В разных концах парка виднелись редкие кучки людей. Каждая группка слушала своего оратора, стоящего на небольшой трибунке.
— Что это? — удивленно спросил Бабушкин, прислушиваясь к резким звукам незнакомой речи.
— Это — «свобода по-английски»! — засмеялся Ильич. — Вот этот — длинный, худой, с впалыми, заросшими щетиной щеками — атеист. Видите, с каким жаром он доказывает: бога нет. А этот проповедник, — Ильич указал на молодого человека, сопровождавшего каждое свое слово плавными движениями рук, — наоборот, попович, офицер «Армии спасения»[25]. Он призывает всех молиться.
Бабушкин засмеялся.
— А вон те две старушки, — сказал он, — сперва спокойненько послушали поповича, потом перешли к соседней группе, к безбожнику, и — глядите — уже кивают ему головами: значит, согласны…
Вышли из Гайд-Парка. Ильич повел Бабушкина в собор Святого Павла. По дороге Ленин рассказывал о всех примечательных зданиях.
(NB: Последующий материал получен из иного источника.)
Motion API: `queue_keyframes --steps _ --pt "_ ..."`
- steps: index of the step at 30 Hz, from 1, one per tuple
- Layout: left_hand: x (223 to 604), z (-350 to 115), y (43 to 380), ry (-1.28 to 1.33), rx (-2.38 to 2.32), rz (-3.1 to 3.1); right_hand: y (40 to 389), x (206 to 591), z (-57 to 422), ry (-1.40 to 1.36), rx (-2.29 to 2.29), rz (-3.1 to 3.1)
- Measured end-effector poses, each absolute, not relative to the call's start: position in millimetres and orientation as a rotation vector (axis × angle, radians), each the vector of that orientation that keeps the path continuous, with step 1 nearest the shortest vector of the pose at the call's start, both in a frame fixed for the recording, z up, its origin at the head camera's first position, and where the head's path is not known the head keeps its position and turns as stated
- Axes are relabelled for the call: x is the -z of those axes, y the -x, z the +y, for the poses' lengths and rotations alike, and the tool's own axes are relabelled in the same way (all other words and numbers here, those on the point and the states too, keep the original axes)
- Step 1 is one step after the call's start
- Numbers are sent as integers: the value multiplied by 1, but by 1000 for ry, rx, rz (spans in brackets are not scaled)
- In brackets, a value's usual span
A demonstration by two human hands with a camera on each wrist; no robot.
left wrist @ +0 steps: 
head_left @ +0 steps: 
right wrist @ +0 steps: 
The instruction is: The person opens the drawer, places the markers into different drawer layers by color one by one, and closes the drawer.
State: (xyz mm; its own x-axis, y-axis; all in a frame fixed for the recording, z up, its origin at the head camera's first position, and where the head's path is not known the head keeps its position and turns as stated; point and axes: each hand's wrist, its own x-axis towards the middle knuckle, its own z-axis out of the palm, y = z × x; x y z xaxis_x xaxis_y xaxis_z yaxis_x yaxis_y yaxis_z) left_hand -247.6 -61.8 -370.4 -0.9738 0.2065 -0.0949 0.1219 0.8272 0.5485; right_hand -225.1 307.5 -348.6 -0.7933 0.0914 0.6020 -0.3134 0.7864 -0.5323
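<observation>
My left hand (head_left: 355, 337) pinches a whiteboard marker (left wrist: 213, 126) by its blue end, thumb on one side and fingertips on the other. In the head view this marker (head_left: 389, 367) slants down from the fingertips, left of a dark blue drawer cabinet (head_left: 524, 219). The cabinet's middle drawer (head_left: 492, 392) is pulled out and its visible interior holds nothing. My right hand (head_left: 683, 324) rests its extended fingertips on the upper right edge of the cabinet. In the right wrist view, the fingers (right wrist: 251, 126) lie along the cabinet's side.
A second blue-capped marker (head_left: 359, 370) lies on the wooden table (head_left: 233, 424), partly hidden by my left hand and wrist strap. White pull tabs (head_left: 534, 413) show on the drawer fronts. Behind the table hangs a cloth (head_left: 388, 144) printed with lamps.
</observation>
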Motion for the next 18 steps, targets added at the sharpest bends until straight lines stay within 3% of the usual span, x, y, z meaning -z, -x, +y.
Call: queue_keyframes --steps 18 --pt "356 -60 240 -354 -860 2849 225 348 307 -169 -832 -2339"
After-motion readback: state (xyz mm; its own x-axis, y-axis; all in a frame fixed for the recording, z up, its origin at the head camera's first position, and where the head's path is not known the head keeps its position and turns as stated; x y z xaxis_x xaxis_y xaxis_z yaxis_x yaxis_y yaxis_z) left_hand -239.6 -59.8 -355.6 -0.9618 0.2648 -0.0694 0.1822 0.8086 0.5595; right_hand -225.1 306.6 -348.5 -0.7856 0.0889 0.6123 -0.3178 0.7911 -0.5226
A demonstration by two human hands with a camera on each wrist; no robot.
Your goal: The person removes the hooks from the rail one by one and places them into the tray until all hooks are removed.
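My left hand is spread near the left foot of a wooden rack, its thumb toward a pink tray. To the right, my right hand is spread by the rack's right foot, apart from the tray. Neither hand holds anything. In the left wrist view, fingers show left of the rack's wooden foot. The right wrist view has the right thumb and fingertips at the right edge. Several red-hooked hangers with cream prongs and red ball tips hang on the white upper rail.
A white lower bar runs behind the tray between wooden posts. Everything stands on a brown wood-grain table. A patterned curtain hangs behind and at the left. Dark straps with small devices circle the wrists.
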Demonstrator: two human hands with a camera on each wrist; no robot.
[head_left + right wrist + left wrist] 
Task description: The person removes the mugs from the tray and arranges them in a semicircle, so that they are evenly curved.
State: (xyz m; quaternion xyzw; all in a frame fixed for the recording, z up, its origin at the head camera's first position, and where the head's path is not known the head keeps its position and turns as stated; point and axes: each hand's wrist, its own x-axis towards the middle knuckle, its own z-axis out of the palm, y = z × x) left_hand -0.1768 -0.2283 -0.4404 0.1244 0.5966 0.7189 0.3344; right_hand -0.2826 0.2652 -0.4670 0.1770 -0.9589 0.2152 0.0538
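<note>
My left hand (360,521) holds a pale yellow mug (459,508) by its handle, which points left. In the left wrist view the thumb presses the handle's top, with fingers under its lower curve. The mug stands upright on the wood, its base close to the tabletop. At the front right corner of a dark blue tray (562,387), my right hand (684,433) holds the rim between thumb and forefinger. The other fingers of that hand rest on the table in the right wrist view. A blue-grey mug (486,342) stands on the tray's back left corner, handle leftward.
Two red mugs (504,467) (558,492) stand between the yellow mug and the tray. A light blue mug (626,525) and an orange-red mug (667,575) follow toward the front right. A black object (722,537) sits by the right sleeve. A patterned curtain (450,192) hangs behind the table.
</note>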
Возле одного из подъездов Ильич задержался, толкнул дверь. Прямо с улицы они вошли в комнату. Там не было никакой мебели, даже стульев. Вдоль всех стен, как в гардеробной, стояли деревянные стойки, похожие на вешалки. На них висели папки с газетами.
— Это читальня, — шепнул Ильич Бабушкину. — Таких в Лондоне много.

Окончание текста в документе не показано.